Winter 2014 Editor’s note
For the discriminating wonk
Public policy at times can be very theoretical and dry, but this issue isn’t like that at all. It draws you in with great writing and photography that helps you understand some of the biggest challenges facing our society today and the people who are trying to address them.
Our cover story, for example, focuses on police who use deadly force and how their actions are investigated. I wasn’t sure what we’d find, but over the several months it took for Jack Sullivan to pull the story together I was amazed to learn that no one really tracks incidents of deadly force by police. I also learned how a relatively closed group of law enforcement officials makes the determination about whether deadly force was used properly. I wasn’t surprised that most police shootings are deemed justified, but I was surprised that all of them are, even the ones where police obviously screwed up.
Michael Jonas tells the stories of two local medical pioneers who are trying to change the way health care is delivered in America. Forget the tech glitches with Obamacare that most of the press is fixated on, this is the real medical challenge facing the country. One line jumped out at me from the story. “The thing most needed in US health care is not more treatments or more money, but greater connection between patients and health care providers.”
John McDonough, the interim superintendent of the Boston Public Schools, is another fascinating character on the public policy stage. He’s 62 and nearing retirement, but nevertheless pushing ahead with a fairly radical plan (for the Boston schools) to give principals the power to fill job openings with whoever they want, even if it means shunting aside existing teachers who are owed jobs under the current teacher’s contract.
Wendy Kaminer and Liam Kerr sit down with Paul McMorrow to talk about the so-called dark money flowing into political races. Kaminer’s ideas are counterintuitive and intriguing. She says the problem isn’t outside money, but outside money with its source unknown. She says the answer to the Citizens United court decision isn’t a crackdown on outside money, but removal of the cap on individual contributions to political candidates. Kerr, meanwhile, is a voice worth listening to. He’s an outside money man who is nevertheless worried about all the outside money flowing into political campaigns across the country.Let’s not forget Dr. Paula Johnson, who is trying to convince the medical and research establishment that men really are different from women, and Susan Liss, who is leading a crusade against e-cigarettes in Washington.

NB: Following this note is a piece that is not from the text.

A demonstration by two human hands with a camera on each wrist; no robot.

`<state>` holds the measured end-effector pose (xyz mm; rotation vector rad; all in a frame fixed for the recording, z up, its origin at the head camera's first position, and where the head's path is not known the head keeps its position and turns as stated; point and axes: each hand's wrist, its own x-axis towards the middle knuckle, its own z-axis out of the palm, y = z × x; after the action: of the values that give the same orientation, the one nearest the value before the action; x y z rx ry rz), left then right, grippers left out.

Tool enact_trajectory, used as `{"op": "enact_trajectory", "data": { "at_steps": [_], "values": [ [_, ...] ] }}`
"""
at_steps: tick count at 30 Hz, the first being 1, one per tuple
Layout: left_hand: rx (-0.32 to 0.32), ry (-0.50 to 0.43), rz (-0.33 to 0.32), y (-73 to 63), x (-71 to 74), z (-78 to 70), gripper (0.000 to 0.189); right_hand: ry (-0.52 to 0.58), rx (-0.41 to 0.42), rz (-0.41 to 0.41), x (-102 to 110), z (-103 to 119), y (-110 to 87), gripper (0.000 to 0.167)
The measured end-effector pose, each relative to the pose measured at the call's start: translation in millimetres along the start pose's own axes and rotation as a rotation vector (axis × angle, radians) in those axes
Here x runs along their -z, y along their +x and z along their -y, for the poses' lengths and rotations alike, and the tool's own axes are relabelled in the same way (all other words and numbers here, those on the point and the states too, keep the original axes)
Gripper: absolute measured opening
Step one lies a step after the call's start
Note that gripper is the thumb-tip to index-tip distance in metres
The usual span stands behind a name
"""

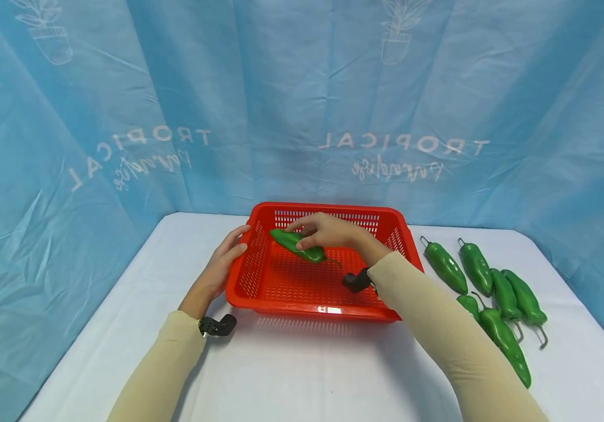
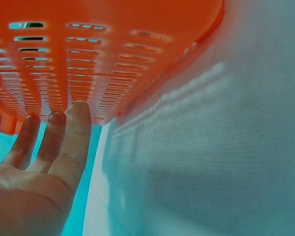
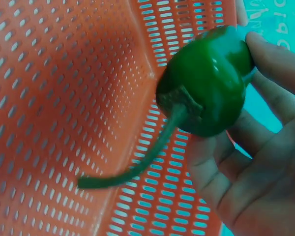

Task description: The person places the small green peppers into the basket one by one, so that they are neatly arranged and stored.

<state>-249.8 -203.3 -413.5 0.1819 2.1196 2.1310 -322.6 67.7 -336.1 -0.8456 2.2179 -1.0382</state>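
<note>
My right hand (image 1: 328, 230) holds a glossy green chili pepper (image 1: 302, 246) inside the red plastic basket (image 1: 325, 312). In the right wrist view, thumb and fingers grip the pepper (image 3: 206, 83) around its body, its curved stem pointing down to the left. At the basket's left side, my left hand (image 1: 221, 264) touches the rim and outer wall. The left wrist view shows straight fingers (image 2: 76, 132) with their tips against the slotted wall (image 2: 83, 64).
Several more green peppers (image 1: 502, 343) lie on the white tabletop (image 1: 302, 375) right of the basket. Blue printed curtains (image 1: 280, 117) hang behind the table and at both sides.
</note>
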Motion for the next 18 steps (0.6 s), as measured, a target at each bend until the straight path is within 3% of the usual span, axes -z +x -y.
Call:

And then there is Steve Koczela, the head of the MassINC Polling Group. Steve was scrubbing election data from the last 40 years and discovered something unexpected was going on inside Massachusetts. While the state shows up on national political maps as reliably blue (for Democrat), cities and towns across Massachusetts are becoming increasingly polarized. Red municipalities are getting redder and the blue ones are getting bluer. A community that will go for a Democrat in one election and a Republican in the next is becoming rarer and rarer. Think on that.